There is no surprise that Honda’s compact hybrid duo make this list, especially given that their CR-Z cousin made the list too. Both the Civic Hybrid sedan and Insight hatchback are propelled by a combination of a 1.3-liter inline-four teamed up with an electric motor drawing from a pack of nickel-metal hydride batteries. The Civic puts down slightly more power at a total of 130 horsepower, versus the 98 horsepower of the Insight; both rout power through a continuously variable automatic transmission. Choosing between the two comes down to bodystyle preference and price; the Civic Hybrid starts at $24,700 and the Insight starts at $18,950 (including destination).
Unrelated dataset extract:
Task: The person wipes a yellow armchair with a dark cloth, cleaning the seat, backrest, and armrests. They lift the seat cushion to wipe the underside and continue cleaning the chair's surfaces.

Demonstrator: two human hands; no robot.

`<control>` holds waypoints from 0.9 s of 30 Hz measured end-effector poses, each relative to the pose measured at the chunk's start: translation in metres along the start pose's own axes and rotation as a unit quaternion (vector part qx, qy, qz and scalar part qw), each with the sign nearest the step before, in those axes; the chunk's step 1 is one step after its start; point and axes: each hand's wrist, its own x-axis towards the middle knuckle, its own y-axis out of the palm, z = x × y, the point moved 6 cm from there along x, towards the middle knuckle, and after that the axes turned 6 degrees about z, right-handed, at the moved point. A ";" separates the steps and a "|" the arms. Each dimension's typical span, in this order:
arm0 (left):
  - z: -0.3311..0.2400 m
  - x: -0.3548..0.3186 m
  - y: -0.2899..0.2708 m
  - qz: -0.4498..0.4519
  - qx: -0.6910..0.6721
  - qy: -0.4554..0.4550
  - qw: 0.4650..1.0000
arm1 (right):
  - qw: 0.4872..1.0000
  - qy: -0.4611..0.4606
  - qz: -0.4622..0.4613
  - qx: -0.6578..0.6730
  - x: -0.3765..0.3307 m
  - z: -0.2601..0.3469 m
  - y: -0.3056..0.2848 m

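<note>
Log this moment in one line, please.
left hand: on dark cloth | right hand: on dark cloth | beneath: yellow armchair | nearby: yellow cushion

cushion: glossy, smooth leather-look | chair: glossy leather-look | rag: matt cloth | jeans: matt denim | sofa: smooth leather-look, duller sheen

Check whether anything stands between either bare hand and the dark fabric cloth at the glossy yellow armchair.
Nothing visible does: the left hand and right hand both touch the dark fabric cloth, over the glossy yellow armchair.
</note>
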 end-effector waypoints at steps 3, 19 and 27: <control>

While the Civic has a more substantial feeling from behind the wheel than the Insight, we would not say that either of these are made to be enthusiast-oriented machines.
If you don’t want to go the hybrid route, Volkswagen offers a turbo-diesel duo with almost equal mileage to Honda’s hybrids. Offered in both the Golf hatchback and Jetta sedan is VW’s super-efficient 2.0-liter turbocharged four-cylinder oil burner, making 140 horsepower and 236 pound-feet of torque. The German compacts are both rated at 30/42 city/highway mpg with a six-speed manual.
Most Efficient Midsize Car: 2011 Toyota Prius, 51/48 city/highway mpg
Because we didn’t all see this one coming. Not only is the Prius the most fuel efficient midsized car., it is also the most efficient gas-powered car on sale in the U.S. today. It is also the best-selling hybrid in the States, having moved 140,928 hatchbacks last year, more than half of all hybrids sold. Moving those Prii off the lots is a 98-horsepower, 1.8-liter inline four with a 80-horsepower electric motor drawing from an nickel-metal hydride battery pack. The Prius can power itself on electric power only or a combination of the gas engine and electric motor. And Toyota is not resting on its laurels with the Prius; it is expanding to encompass four different Prii from a fully-electric plug-in version, to the larger Prius V, and next year to a small model based on the Prius C Concept from the 2011 Detroit auto show. You can pick your friends, you can pick your Prius, and with the money saved at the pump, you can pick up the tab for lunch with your friends too.
Most Efficient Large Car: 2011 Hyundai Sonata Hybrid, 35/40 city/highway mpg
Even though we call most of the cars in this class “midsize,” most bread-and-butter family sedans are actually big enough to fall into the large category. No matter what size it’s classed as, the Hyundai Sonata is one of the most competent cars around and great value to boot. The hybrid variant only sweetens the equation, with a six-speed automatic, a 166-horsepower, 2.4-liter inline four-cylinder engine, and a 40-horsepower electric motor getting power from a of lithium polymer battery pack all adding up to 24/35 city/highway mpg. A front fascia with dominating intake, clear taillamps, and specially-designed 17-inch alloy wheels differentiate the hybrid model from lesser Sonatas; it also commands a $6400 premium over the $20,145 base price (including destination) of the entry-level Sonata GLS. Worth mentioning is that even not in hybrid guise, the Sonata still holds the mpg crown for large cars. The 198-horsepower, 2.4-liter inline-four found in the GLS-spec when mated with a six-speed manual returns a very-respectable 24/35 city/highway mpg.